Only x86 will should be supported, due to its widespread use (Intel or AMD CPUs or so). Support may be extended in the future to other freedom (or almost freedom) based architectures, such as RISC-V.
ARM or similar proprietary architectures will not be supported—there’s no reason to waste time on them. Supporting the most common proprietary architecture (x86) is sufficient. (Though seL4&Linux supports ARM anyway).
Various architectures have various support statuses and this will remain so.
Contributors are welcome.
I don’t think it’s productive to have detailed project strategy discussions. For comparison, I don’t think suggesting something similar to other projects would result in any policy changes either.
It’s a do-ocracy. People who do work and are sufficiently compatible with the project make decisions.

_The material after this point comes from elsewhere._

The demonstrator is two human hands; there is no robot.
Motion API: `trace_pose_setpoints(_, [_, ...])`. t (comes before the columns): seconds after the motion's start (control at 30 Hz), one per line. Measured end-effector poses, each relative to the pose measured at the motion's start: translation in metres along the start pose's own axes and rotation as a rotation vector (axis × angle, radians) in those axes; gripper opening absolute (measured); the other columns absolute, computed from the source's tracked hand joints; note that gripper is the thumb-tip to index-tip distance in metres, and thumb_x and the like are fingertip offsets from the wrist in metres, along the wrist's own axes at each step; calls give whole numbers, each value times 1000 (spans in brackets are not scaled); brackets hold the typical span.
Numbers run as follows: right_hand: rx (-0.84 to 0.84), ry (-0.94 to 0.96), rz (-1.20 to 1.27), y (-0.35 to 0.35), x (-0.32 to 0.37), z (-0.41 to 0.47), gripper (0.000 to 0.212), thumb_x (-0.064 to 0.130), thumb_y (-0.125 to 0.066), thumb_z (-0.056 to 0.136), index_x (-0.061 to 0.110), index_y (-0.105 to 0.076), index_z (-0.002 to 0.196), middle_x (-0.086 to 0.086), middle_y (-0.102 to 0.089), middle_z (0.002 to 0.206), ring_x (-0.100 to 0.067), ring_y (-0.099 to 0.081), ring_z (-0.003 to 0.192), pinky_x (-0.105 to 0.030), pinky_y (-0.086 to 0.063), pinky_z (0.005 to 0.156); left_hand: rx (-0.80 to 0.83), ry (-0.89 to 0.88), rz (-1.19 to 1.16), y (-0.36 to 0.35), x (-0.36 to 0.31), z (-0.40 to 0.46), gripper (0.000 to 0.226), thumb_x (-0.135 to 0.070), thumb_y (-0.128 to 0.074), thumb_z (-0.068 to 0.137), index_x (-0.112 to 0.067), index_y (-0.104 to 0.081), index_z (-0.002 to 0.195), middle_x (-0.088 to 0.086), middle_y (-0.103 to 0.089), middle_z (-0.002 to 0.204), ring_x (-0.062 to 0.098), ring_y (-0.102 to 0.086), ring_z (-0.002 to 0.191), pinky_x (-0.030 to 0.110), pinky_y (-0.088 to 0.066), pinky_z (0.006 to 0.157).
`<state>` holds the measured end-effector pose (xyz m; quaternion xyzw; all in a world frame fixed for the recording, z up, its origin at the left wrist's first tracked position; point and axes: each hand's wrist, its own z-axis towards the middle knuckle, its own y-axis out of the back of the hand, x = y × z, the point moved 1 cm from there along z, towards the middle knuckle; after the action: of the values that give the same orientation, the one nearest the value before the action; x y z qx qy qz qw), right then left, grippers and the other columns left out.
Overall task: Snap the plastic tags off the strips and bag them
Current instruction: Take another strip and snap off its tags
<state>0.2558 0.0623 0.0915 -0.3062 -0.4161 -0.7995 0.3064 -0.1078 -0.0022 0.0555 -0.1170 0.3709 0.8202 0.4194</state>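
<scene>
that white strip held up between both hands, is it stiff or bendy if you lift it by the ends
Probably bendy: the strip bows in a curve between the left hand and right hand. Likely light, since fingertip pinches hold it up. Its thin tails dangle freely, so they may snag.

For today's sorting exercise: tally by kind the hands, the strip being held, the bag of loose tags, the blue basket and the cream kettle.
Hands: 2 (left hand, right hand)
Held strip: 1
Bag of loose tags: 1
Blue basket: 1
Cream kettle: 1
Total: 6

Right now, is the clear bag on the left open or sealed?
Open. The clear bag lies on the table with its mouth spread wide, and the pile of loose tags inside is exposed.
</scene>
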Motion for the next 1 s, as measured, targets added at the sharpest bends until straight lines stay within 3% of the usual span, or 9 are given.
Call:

The only thing with at least a chance to change this would be something similar like this for Kicksecure:
Yeah but it doesnt defy the waste of time on supporting multiple proprietary architectures which all give the same result = dealing with a blackbox, it has vulnerabilities which may not get patched and we dont know how many others still uncovered, requires blobs…etc.
For me i wouldnt bother with this, its similar if i choose bitcoin because its famous/highest in value not because its private or the greatest, but on the same time i wouldnt value other coins having the same issues.
There have been various contributors over the years who contributed support for their architecture, among other general improvements. The additional architecture did cost some of my time, but the overall result was a net benefit due to the other general improvements contributed. Due to this experience, I am not preemptively closing the door for future contributions.
Even if the entire stack is open, modern silicone has billions of transistors, so verifying zero hardware backdoors is practically impossible, whether to produce a golden snapshot or at scale across time. Hardware security is out of scope for Kicksecure or Whonix.
Something better freedom/security than Intel/AMD is a considerable effort for inclusive. An example was POWER9, which was a great and we had alot of discussions regarding it, we even have VM dedicated for ppc64 testing made in that time, but sadly there is no more POWER CPUs coming open as 9 at this moment.
That is only seeing the freedom of silicon itself, not the underlying dependency behind it. That is the entire argument I made in the Whonix Forum, it means nothing if the vendor, such as IBM, can simply mandate the concept of freedom obsolete by releasing Power10, putting proprietary anything within it, and offering an illusion of choice for you to consider. Freedom is constant vigilance, not a self-contained FSF island to retreat away from.
If only major retailers would start selling these type of products. Sadly innovation is not where it was if you look at older systems the design and modularity was peak IMO. I have fond memories of when computers would instruct you how order replacement parts #'s from the catalog. Today this is not really the case. Repair might be another topic but more and more you are paying for garbage that you don’t even really own.
Legacy hardware might become more valuable given the trend. One has to really question why laptops are moving towards SoC and the NPU’s. Thin client future with OCR (Optical Character Reconition) and ACR (Automatic Content Recognition) thrown in with NPU’s and a flavor of 1984?
Newer hardware has Intel ME and these issues might get worse. Depending on one’s threat model, pre-Intel ME hardware may be considered more secure than today’s or future hardware.